» **PROMPT**: Starting with the line that has "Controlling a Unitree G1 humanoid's" in the records below and stopping after the line that has "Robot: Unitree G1", output every line exactly and nothing else; skip pictures.

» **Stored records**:
================================

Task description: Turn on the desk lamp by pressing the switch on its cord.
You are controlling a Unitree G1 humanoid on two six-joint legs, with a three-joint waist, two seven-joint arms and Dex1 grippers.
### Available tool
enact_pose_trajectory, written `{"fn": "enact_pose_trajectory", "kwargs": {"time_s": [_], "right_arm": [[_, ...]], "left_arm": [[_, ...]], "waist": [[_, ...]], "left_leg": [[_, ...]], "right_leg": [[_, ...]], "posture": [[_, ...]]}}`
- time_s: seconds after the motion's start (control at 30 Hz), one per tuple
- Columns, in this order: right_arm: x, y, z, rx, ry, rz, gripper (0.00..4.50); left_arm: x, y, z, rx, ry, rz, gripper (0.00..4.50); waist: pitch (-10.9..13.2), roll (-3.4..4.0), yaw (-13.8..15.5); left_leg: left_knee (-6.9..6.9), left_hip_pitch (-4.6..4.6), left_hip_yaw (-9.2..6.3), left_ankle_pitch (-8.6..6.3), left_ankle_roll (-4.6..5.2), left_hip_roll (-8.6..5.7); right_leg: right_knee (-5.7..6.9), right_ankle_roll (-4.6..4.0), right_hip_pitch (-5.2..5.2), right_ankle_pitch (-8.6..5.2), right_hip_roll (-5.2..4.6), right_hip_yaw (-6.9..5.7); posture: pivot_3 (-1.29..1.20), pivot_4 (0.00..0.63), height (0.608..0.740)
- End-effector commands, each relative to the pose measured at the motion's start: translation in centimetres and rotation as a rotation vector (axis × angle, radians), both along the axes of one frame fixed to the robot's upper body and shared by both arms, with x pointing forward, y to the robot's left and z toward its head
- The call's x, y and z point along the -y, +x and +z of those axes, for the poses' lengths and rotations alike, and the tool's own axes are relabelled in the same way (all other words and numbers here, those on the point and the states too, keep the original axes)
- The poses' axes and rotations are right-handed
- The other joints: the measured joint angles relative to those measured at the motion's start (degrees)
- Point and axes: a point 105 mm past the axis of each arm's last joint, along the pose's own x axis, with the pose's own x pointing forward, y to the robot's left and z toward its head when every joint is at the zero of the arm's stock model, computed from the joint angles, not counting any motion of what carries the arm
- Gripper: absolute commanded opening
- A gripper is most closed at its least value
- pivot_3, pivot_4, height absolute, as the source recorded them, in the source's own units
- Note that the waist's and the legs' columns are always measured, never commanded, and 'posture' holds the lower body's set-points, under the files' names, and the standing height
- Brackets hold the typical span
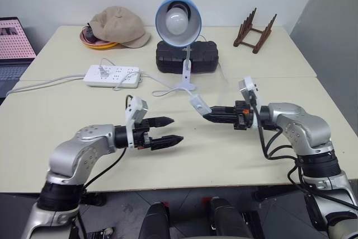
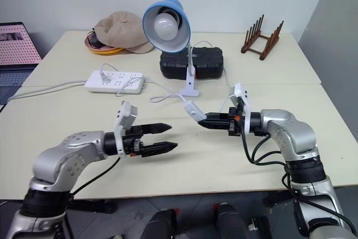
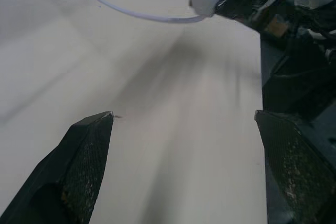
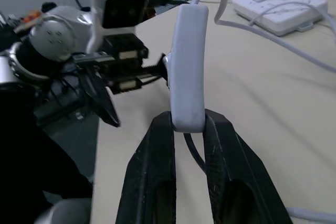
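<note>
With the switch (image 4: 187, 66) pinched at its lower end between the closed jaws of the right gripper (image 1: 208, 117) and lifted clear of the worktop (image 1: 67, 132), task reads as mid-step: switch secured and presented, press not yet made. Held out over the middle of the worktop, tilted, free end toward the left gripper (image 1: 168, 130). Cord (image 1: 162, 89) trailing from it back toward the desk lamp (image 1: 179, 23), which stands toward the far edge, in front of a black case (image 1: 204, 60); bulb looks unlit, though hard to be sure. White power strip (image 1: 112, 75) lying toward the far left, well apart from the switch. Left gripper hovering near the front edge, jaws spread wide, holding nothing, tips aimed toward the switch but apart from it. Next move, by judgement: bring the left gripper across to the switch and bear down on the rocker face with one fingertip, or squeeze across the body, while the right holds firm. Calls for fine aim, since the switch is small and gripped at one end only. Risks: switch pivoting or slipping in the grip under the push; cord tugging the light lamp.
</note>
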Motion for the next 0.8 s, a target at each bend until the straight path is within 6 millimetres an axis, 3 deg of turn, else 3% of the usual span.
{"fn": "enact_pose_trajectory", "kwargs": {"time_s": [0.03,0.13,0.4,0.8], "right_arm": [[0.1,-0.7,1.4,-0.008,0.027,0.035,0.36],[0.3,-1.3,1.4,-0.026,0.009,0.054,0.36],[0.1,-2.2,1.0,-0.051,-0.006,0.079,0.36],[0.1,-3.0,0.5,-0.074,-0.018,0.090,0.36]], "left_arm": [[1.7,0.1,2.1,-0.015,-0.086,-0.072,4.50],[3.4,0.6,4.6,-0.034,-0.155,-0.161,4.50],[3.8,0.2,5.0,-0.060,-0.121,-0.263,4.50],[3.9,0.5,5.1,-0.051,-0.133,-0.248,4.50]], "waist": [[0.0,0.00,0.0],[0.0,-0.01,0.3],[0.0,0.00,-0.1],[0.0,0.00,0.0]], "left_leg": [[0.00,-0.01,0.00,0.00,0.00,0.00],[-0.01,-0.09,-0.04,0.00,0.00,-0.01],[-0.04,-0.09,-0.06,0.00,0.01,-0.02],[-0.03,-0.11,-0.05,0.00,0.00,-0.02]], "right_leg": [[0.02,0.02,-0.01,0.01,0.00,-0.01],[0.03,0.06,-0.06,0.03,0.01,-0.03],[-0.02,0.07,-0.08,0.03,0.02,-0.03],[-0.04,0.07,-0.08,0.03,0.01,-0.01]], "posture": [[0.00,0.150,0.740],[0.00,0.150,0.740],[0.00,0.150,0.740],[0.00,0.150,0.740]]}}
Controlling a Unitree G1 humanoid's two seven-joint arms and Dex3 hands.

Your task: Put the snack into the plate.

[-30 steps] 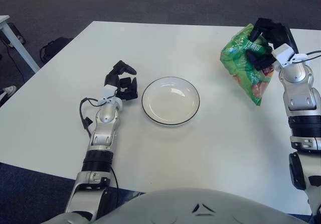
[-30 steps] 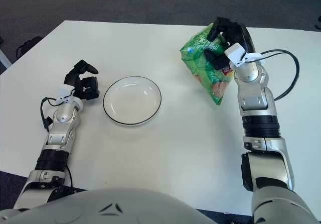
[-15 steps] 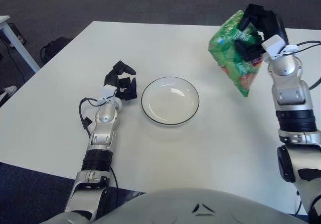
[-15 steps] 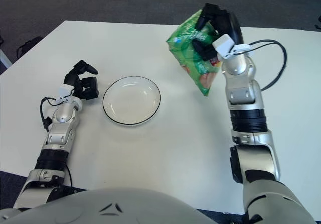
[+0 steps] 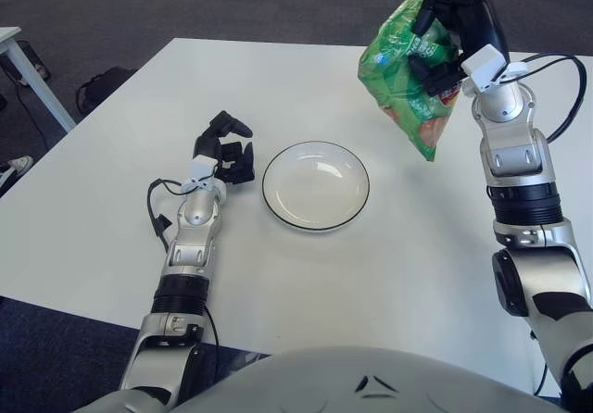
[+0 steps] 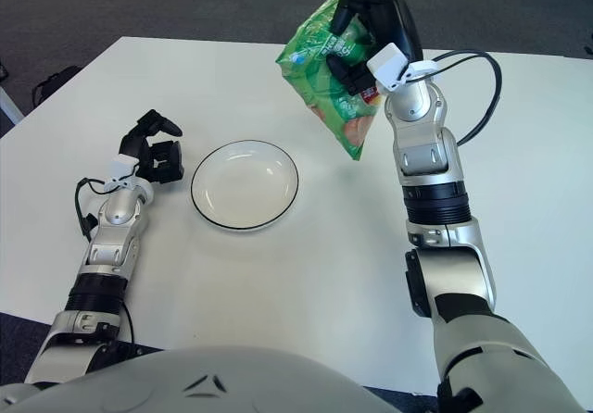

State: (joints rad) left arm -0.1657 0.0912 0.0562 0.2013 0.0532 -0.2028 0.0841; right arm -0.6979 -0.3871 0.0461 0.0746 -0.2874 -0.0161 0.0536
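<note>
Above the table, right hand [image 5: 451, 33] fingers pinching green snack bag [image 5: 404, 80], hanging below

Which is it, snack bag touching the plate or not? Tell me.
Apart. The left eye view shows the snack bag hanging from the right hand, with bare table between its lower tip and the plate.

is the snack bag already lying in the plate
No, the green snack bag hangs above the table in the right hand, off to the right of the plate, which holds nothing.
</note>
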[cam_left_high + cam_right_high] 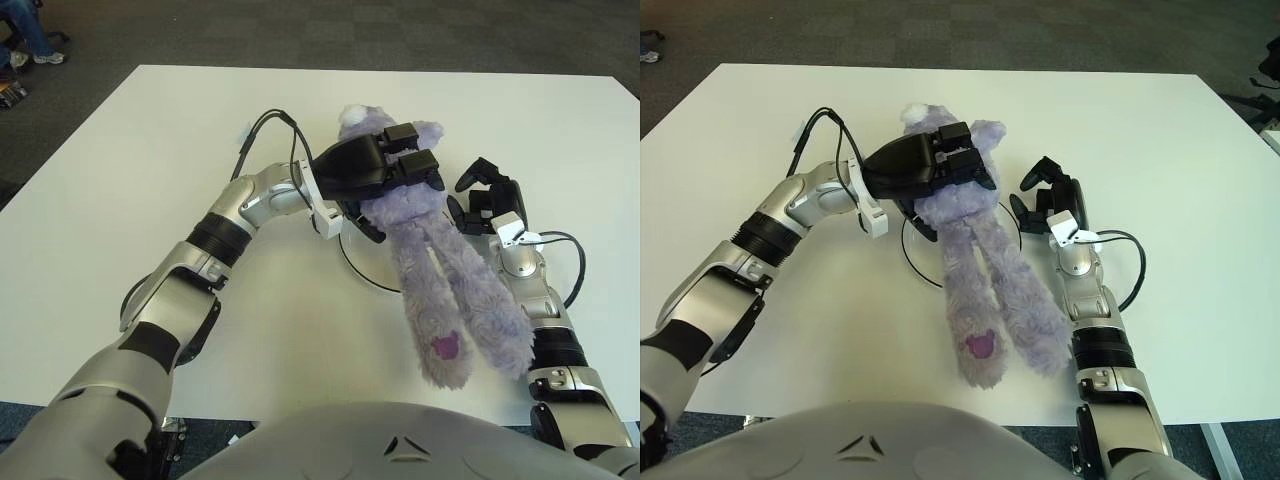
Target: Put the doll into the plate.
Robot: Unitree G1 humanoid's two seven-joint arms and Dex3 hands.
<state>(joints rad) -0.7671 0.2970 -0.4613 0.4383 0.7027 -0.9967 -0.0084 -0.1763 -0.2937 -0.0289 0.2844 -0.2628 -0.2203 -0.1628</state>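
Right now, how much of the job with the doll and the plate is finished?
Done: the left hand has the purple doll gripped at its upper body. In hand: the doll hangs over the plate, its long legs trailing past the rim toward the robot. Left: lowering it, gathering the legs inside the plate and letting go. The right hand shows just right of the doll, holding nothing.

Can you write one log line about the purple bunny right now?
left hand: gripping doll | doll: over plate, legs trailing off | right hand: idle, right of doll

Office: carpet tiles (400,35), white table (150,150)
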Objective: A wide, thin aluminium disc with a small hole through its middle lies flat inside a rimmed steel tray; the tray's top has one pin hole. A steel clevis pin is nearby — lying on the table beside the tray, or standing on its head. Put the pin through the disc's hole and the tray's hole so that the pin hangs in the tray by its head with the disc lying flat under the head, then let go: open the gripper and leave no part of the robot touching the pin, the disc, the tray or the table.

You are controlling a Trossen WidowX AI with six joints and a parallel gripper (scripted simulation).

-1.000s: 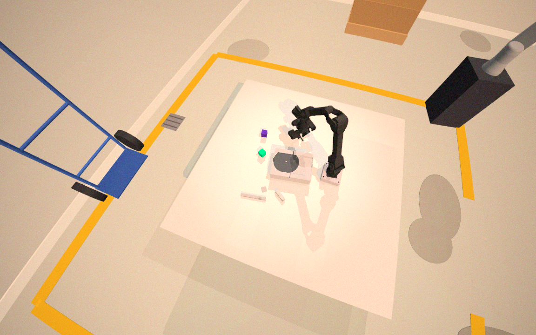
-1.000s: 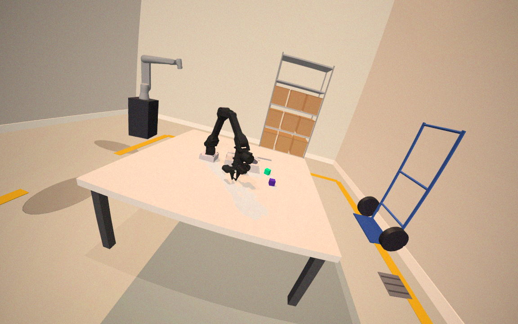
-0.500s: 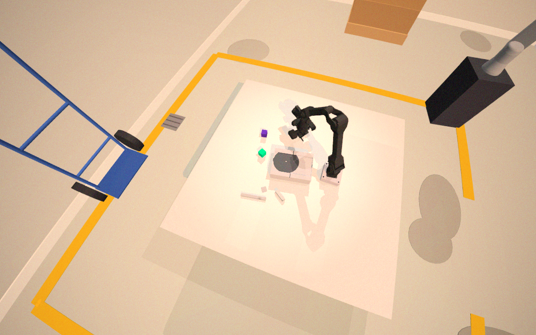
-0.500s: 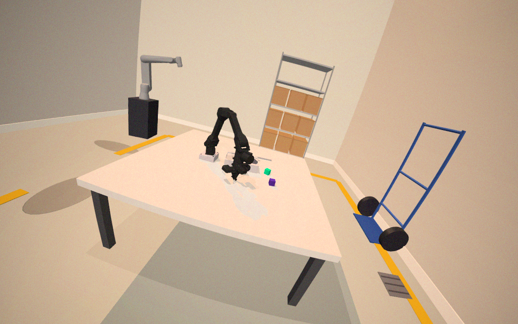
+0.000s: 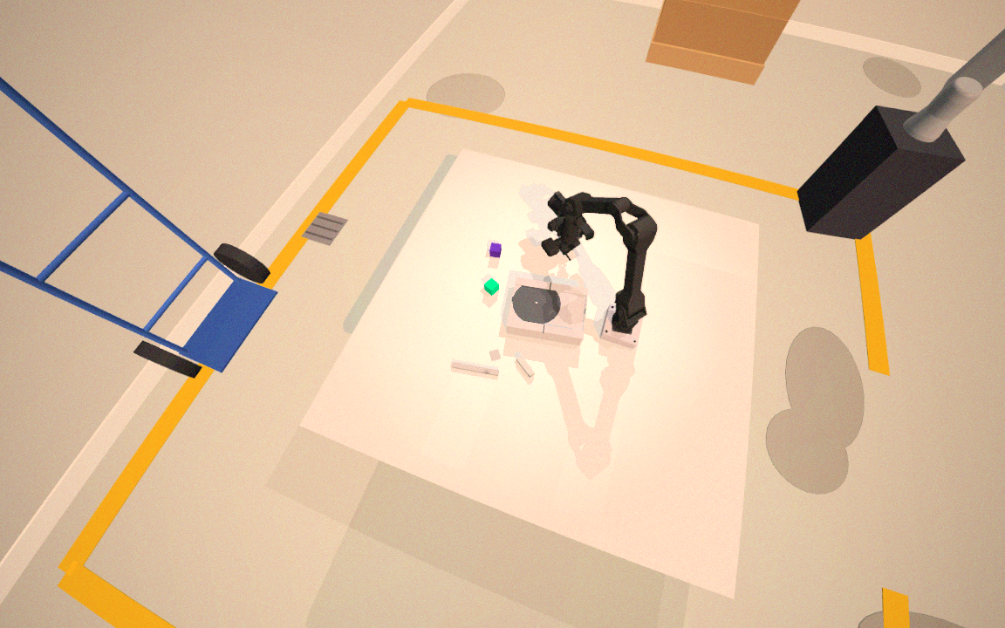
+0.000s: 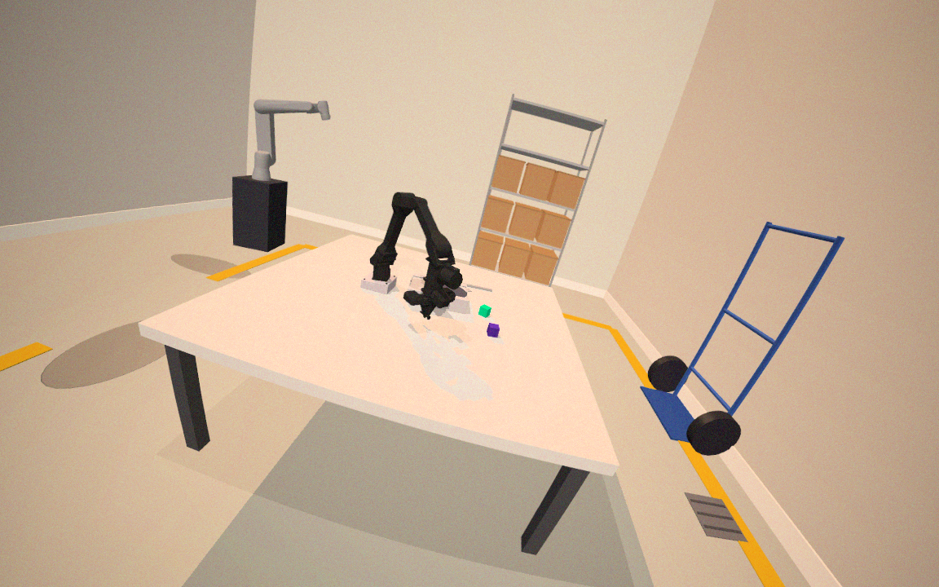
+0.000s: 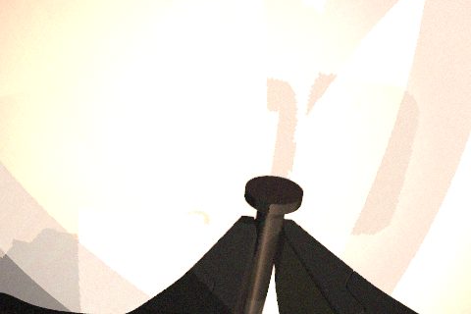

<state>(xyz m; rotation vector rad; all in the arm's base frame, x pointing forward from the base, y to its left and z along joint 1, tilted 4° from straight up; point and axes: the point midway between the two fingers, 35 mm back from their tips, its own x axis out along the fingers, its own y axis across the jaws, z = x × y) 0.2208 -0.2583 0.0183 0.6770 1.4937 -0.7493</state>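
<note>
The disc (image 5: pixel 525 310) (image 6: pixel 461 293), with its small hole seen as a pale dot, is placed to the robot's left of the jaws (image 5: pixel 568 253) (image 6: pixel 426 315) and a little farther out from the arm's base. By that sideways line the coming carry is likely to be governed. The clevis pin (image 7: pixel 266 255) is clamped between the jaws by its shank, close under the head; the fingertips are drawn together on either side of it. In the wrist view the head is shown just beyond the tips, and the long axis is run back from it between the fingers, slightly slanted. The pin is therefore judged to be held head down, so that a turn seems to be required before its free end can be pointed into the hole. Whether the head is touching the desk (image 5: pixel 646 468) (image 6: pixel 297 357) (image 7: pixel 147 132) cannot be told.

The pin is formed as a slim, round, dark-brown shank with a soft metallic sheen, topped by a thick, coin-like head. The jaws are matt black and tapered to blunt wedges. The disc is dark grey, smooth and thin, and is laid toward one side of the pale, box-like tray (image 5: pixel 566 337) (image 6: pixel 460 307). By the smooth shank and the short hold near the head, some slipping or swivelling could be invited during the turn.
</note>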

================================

» **ANSWER TO THE EXERCISE**:
Controlling a Unitree G1 humanoid's two seven-joint arms and Dex3 hands.

Your task: Put the snack into the plate.

[-30 steps] 
[-30 steps] 
[-15 steps] 
[-15 steps] 
[+0 steps] 
[+0 steps] 

State: (joints rad) left arm -0.1657 0.0912 0.0562 0.2013 0.0532 -0.2028 0.0841; right arm -0.6979 -0.3871 0.0461 0.0746 -0.2874 -0.0161 0.0536
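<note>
Above the table, right hand [image 5: 451, 33] fingers pinching green snack bag [image 5: 404, 80], hanging below

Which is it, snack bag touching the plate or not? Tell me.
Apart. The left eye view shows the snack bag hanging from the right hand, with bare table between its lower tip and the plate.

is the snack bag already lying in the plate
No, the green snack bag hangs above the table in the right hand, off to the right of the plate, which holds nothing.
</note>
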[cam_left_high + cam_right_high] 
Target: Put the doll into the plate.
Robot: Unitree G1 humanoid's two seven-joint arms and Dex3 hands.

This brings the exercise to completion.